We seek to not be about fixing; we’re not even fully about helping. We’re definitely not about making everything perfect, because we can’t. We want to be about compassion. Father Gregory Boyle describes, most aptly, how to be truly compassionate:

“The measure of our compassion lies not in our service of those on the margins but in our willingness to see ourselves in kinship with them–in mutuality.”

If we have a top down approach to serving those on the margins, we’re missing the point, and making true community impossible. We must be able to recognize that we’re no better than those on the margins, and make the conscious effort to enter into life with them. That is when compassion and community take shape.

Those on the margins have been told their whole lives that they are “no good” or “not worth it”. Our friends that find themselves hanging out in downtown Denver a lot of times think they don’t matter, and that the businessman that works in the building they’re leaning against is more valuable than they are–that his life matters, and theirs does not.

I think our employees are beginning to see that they matter. They are beginning to see that they count.
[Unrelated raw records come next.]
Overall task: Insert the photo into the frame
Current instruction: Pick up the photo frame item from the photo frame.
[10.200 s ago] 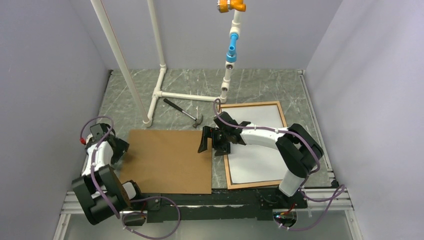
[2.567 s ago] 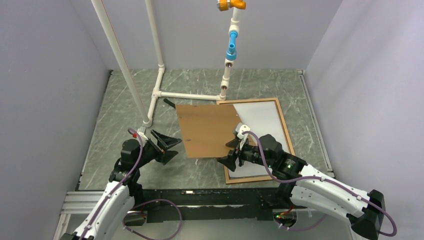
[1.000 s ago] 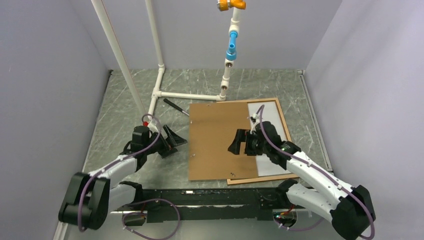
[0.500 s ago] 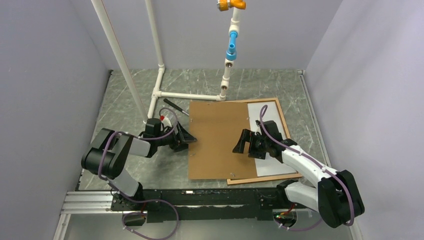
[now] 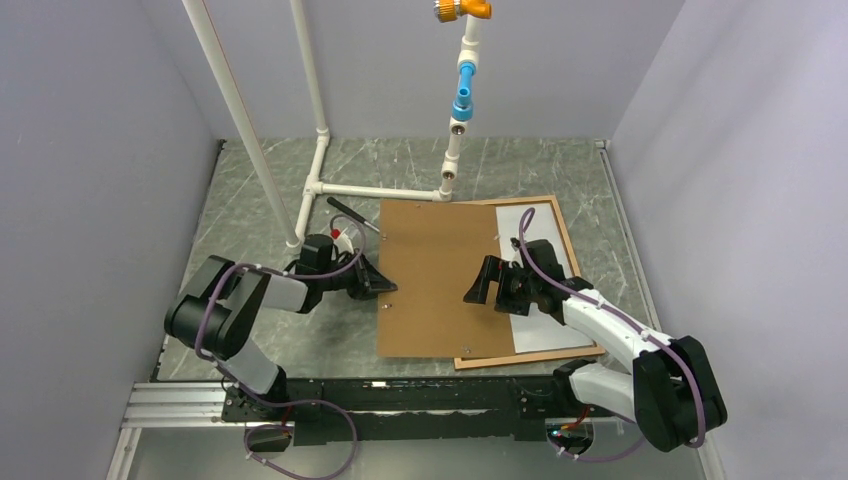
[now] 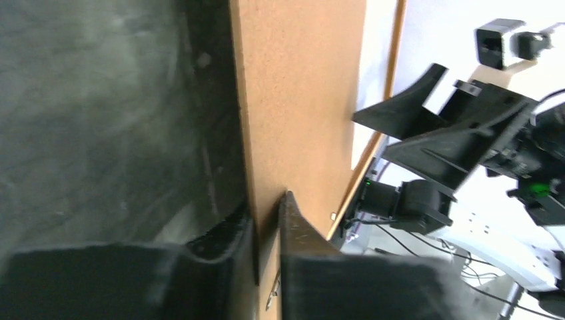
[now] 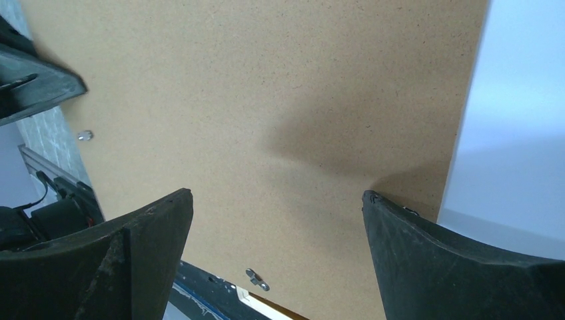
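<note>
The orange-brown wooden frame [image 5: 530,357] lies flat at the right of the table. Inside it lies the photo [image 5: 540,225], white reverse up. A plain brown backing board [image 5: 435,270] covers the left part of both and overhangs the frame's left side. My left gripper [image 5: 378,283] sits at the board's left edge. In the left wrist view, the left gripper [image 6: 266,213] is shut on that edge of the board [image 6: 300,100]. My right gripper [image 5: 495,290] hovers open over the board's right part. In the right wrist view, the right gripper [image 7: 276,197] holds nothing and the photo [image 7: 520,100] shows beside the board.
A white pipe stand [image 5: 380,192] runs along the back of the table, with an upright carrying a blue and orange fitting [image 5: 463,95]. A dark tool handle [image 5: 345,212] lies by the board's back left corner. Grey walls close in both sides.
My left gripper has slid right to the board's left edge and closed on it. The right gripper stays open over the board, almost unmoved.
</note>
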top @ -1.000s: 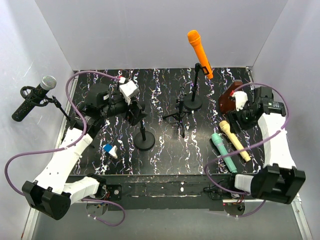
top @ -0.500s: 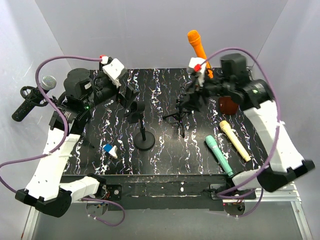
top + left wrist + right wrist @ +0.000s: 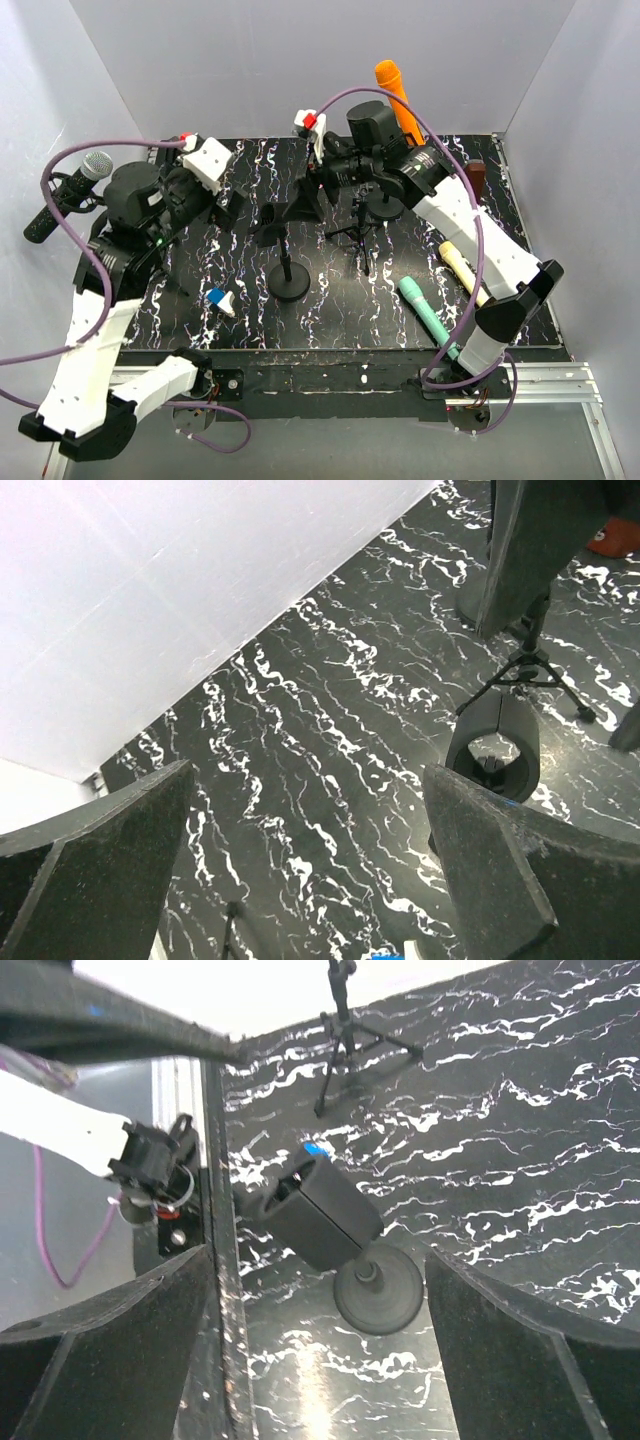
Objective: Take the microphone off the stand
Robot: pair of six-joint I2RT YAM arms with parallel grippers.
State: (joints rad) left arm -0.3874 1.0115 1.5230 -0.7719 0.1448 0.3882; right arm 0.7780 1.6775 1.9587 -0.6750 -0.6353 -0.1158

This doesn’t happen over night. Just because our employees are in a much better place than they were a year ago, doesn’t mean that the lies they have been told their whole lives are out of the their minds. At Purple Door Coffee we are about standing against the lie that there are some lives that matter more or less than other lives. We want to build a community that is founded on the principle that ever person has unsurpassable value.

Jesus prayer for us was that we would be one. Sadly, in our world that “we” is typically reserved for a certain group of people. For those that are like us. We can certainly be one with those that hold the same values, enjoy the same hobbies, speak in a similar way. Certainly Jesus didn’t mean everyone be one, right? Or did he?

How is that possible? What does that look like? Why is it important?

It’s possible because of Jesus, and Jesus alone. It looks like a lot of things, but mostly it looks like loving people because they’re people (which is really hard). It’s important because when we actually live into the oneness that Jesus calls us to, every person has a place. Every person sees their worth, and their value. And when that happens–love, joy, peace, patience, kindness, goodness, faithfulness, gentleness and self-control can not only exist, but thrive.

In the oneness of Christ every person makes mistakes, hurts people, acts like a jerk, makes people laugh, helps someone else, learns a new skill, makes a fool of themselves, doesn’t get along perfectly with everyone; and that’s the beauty of it all. In the oneness that Christ calls us to all these things happen, but never once is someone’s value in question. Never once does someone have to fight to prove what they are worth.

At Purple Door Coffee we hope that everyone sees that their value is never in question. Every person is valuable, and worthy of love.